▶ **Problem to work on**
Collect each line of the entries that holds the string "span".

___ Information provided ___

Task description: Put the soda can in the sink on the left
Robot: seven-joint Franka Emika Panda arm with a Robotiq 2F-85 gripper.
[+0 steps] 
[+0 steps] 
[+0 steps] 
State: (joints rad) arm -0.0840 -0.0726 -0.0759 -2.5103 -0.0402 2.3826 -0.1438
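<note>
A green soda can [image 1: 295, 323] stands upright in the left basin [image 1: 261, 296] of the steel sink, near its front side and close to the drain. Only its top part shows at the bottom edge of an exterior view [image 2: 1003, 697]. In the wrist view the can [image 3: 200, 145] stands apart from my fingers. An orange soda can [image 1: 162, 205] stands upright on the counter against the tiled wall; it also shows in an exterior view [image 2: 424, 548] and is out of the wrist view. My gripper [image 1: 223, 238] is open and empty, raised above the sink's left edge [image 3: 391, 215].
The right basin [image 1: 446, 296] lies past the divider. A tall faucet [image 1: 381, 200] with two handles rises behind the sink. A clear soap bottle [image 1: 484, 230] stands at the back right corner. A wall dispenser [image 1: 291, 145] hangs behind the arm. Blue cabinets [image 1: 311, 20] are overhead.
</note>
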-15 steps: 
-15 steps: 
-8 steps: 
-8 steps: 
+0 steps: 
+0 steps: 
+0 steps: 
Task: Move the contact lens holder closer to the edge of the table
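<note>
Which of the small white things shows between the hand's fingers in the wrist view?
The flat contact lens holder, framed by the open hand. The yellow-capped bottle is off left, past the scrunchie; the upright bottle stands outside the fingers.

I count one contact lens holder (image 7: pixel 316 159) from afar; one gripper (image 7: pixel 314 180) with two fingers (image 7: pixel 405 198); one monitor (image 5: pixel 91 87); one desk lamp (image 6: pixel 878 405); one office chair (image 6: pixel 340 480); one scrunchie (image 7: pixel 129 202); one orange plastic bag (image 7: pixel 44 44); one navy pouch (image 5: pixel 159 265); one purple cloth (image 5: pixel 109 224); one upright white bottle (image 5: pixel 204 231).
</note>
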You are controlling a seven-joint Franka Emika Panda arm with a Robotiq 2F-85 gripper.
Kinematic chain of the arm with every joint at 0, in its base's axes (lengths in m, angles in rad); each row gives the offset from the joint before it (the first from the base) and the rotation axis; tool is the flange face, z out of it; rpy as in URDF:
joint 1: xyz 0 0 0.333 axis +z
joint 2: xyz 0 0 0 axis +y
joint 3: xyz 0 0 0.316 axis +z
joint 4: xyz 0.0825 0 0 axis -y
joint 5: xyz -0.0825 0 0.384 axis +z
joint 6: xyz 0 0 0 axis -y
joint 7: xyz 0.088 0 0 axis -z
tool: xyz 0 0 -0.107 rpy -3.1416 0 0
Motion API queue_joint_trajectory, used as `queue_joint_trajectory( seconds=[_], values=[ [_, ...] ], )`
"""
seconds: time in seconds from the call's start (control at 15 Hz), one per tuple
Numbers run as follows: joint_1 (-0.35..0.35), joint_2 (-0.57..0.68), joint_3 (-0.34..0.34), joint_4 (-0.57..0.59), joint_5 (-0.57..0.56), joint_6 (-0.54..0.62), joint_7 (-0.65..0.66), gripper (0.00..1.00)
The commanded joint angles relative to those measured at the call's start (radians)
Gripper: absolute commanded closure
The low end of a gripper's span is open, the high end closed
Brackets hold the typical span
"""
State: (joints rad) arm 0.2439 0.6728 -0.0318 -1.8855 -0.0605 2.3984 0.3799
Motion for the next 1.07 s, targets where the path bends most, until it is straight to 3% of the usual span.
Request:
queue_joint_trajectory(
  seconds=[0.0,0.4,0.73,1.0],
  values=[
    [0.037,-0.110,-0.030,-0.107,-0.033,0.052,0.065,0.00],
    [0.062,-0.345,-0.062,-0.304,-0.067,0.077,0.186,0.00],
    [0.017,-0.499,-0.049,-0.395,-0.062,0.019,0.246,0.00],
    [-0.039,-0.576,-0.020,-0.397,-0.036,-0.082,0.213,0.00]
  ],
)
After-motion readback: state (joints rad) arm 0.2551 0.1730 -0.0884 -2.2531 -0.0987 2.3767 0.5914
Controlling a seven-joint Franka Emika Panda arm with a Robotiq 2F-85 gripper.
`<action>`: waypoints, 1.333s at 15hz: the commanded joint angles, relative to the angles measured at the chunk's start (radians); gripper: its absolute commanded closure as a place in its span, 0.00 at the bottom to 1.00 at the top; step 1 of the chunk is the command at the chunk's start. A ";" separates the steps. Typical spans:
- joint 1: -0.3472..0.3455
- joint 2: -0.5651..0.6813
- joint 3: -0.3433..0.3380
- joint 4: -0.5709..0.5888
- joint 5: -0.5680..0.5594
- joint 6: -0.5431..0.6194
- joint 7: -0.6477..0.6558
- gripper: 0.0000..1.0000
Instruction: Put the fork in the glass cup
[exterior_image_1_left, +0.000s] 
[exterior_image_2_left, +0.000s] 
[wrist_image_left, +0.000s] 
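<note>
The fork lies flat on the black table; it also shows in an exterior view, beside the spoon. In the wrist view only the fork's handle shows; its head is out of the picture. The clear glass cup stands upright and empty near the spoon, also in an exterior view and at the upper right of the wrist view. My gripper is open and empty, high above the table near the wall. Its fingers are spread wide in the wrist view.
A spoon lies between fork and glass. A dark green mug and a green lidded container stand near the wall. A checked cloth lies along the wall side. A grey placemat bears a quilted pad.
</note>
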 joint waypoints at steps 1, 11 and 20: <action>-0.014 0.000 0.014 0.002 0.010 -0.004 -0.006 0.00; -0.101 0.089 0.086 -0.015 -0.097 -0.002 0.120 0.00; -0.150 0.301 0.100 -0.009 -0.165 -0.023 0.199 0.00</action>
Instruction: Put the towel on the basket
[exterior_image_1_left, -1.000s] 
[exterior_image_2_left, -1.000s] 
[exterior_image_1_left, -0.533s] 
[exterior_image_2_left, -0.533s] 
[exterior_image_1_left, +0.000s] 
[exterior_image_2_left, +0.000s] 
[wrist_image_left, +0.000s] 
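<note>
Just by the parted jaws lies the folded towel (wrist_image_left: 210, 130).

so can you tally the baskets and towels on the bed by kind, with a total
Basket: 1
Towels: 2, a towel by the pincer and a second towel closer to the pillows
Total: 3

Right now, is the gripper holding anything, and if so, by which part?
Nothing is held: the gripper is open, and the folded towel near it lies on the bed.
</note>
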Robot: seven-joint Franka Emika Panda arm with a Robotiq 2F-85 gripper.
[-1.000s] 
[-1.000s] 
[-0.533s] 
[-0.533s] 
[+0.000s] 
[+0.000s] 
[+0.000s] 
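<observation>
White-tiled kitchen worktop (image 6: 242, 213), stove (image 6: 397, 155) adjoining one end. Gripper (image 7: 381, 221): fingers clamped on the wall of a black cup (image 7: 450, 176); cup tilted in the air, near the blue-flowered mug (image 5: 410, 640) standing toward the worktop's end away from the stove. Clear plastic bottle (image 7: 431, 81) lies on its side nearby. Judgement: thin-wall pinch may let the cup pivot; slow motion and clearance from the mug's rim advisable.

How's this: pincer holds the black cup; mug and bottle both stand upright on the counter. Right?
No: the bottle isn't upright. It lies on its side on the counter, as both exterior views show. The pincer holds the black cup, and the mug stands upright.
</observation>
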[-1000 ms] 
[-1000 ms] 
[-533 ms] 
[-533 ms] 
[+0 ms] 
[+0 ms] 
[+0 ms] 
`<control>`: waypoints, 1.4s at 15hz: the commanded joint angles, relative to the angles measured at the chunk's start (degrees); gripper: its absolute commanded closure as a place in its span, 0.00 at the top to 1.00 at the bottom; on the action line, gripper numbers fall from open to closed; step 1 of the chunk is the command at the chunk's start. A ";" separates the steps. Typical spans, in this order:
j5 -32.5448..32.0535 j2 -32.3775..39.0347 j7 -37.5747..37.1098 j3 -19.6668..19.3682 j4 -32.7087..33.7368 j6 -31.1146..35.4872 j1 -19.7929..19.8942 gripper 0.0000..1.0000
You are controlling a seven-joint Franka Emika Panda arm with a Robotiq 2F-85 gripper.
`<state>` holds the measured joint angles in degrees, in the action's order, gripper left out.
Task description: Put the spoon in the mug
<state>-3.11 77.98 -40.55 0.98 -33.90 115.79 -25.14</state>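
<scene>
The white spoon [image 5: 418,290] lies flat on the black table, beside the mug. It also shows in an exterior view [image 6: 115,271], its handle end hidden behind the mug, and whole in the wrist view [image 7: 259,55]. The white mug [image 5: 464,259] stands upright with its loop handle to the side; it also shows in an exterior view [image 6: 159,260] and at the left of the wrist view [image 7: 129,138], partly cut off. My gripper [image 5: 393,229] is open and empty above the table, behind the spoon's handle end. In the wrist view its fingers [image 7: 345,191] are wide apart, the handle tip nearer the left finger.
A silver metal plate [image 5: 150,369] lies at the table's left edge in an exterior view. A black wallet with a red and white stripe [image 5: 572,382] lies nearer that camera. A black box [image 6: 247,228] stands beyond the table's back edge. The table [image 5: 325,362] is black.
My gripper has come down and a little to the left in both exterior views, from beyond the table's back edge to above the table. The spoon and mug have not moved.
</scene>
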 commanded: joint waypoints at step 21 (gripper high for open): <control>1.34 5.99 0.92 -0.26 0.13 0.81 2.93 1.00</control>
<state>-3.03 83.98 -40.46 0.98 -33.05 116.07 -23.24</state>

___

▶ **Task solution**
The low end of a gripper's span is open, the high end closed
Brackets hold the typical span
Motion for the next 1.07 s, targets where the path bends most, until it is straight to 3% of the usual span.
`<action>`: waypoints, 1.333s at 15hz: the commanded joint angles, relative to the angles measured at the chunk's start (radians); gripper: its absolute commanded closure as a place in its span, 0.00 at the bottom to 1.00 at the top; step 1 of the chunk is the command at the chunk's start. A ";" separates the steps. Typical spans:
`<control>`: waypoints, 1.4s at 15hz: the commanded joint angles, relative to the angles measured at the chunk's start (degrees); gripper: its absolute commanded closure as a place in its span, 0.00 at the top to 1.00 at the bottom; on the action line, gripper numbers fall from open to closed; step 1 of the chunk is the command at the chunk's start. A ";" separates the steps. Typical spans, in this order:

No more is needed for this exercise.